We aim to compare effects of thalamic Deep Brain Stimulator (DBS) and responsive neurostimulator (RNS) device therapy on seizure burden in drug-resistant epilepsy patients.
Intractable epilepsy unamenable to cortical resection is often treated with a device, either RNS or DBS provides intracranial stimulation. The devices are thought to reduce seizure frequency by reducing synchronization of cortical activity. The RNS provides more localized stimulation while the DBS does this by stimulating the anterior nucleus of the thalamus. At our institution a small number of patients have also undergone thalamic stimulation by using the RNS.
We performed retrospective analysis on seizure frequency pre-implant and at most recent follow-up for our cohort, 12 DBS and 6 RNS patients.
Average age of RNS implantation was 30 years (range 19-41) vs 42 years (range 18-66) for DBS.
Thirteen (9 DBS, 4 RNS) of the 18 patients had stereo-EEG (SEEG) evaluation before device placement, SEEG ictal onset was broad or multifocal in all (DBS: 7 – bilateral and 2 – unilateral, RNS: 3 bilateral, 1 unilateral). Three out of five patients who did not have invasive EEG evaluation before device placement had suspected (2) or confirmed (1) genetic etiology, all five had non-localizing, non-lateralizing scalp ictal EEG.

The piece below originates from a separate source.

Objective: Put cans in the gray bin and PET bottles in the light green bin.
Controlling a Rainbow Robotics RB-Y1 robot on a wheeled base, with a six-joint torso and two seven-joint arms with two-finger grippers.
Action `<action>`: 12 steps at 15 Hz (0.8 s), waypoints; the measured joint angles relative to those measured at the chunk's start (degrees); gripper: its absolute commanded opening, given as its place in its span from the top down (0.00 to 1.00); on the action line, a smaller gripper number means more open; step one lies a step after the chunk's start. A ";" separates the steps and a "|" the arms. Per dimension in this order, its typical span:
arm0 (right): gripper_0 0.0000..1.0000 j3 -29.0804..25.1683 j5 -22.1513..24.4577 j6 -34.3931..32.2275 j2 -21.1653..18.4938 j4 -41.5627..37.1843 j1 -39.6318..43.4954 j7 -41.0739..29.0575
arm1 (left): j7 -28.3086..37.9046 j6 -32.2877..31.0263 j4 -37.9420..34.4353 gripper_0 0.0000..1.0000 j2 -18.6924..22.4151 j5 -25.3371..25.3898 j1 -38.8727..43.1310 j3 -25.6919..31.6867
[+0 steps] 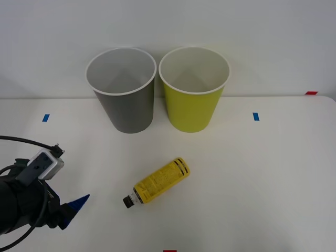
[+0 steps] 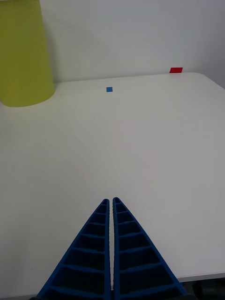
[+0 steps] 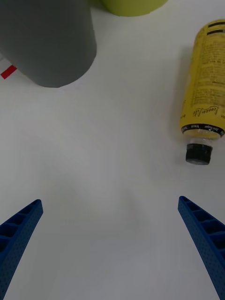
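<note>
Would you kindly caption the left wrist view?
Open left end effector facing the lying PET bottle beside the gray bin.

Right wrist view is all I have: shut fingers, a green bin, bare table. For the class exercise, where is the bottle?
Observer: The bottle lies on its side in front of the bins, cap toward the robot.
Operator: Is the left gripper on it?
Observer: No. The left gripper is open, with the bottle's cap just off to one side, untouched.
Operator: Is there a gray bin?
Observer: Yes. The gray bin stands upright at the left of the green bin.
</note>
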 measured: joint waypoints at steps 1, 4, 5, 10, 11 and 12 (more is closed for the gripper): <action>1.00 0.00 0.00 0.00 0.00 0.00 0.00 0.00 | -1.25 5.27 0.00 0.00 -1.45 1.53 -3.34 0.72; 1.00 0.00 0.00 0.00 0.00 0.00 0.00 0.00 | -2.97 19.94 0.01 0.00 -5.27 4.02 -14.73 1.69; 1.00 0.00 0.00 0.00 0.00 0.00 0.00 0.00 | -3.15 24.15 0.07 0.00 -6.86 4.50 -18.09 1.80; 1.00 0.00 0.00 0.00 0.00 0.00 0.00 0.00 | -4.90 30.81 7.98 0.00 -13.57 4.96 -28.89 -1.62; 1.00 0.00 0.00 0.00 0.00 0.00 0.00 0.00 | -5.32 31.64 9.37 0.00 -13.66 4.80 -31.17 -2.79; 1.00 0.00 0.00 0.00 0.00 0.01 0.00 0.00 | -5.61 32.63 10.49 0.00 -13.69 4.54 -33.25 -3.84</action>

The electrodes were placed to the anterior nucleus of thalamus bilaterally in all DBS and four RNS patients, two RNS patients had centromedian nucleus of thalamus sampling.
Twelve of our 18 patients (8 out of 12 DBS and 4 out of 6 RNS) were shown to be responders, achieving 50% or greater reduction in seizure frequency. The average follow-up duration for RNS was 22 months (range 3-36), for DBS 13.5 months (range 2-29).
This analysis demonstrates the potency of thalamic neuromodulation, both RNS and DBS, as therapies capable of seizure relief in wide breadths of epilepsy presentations.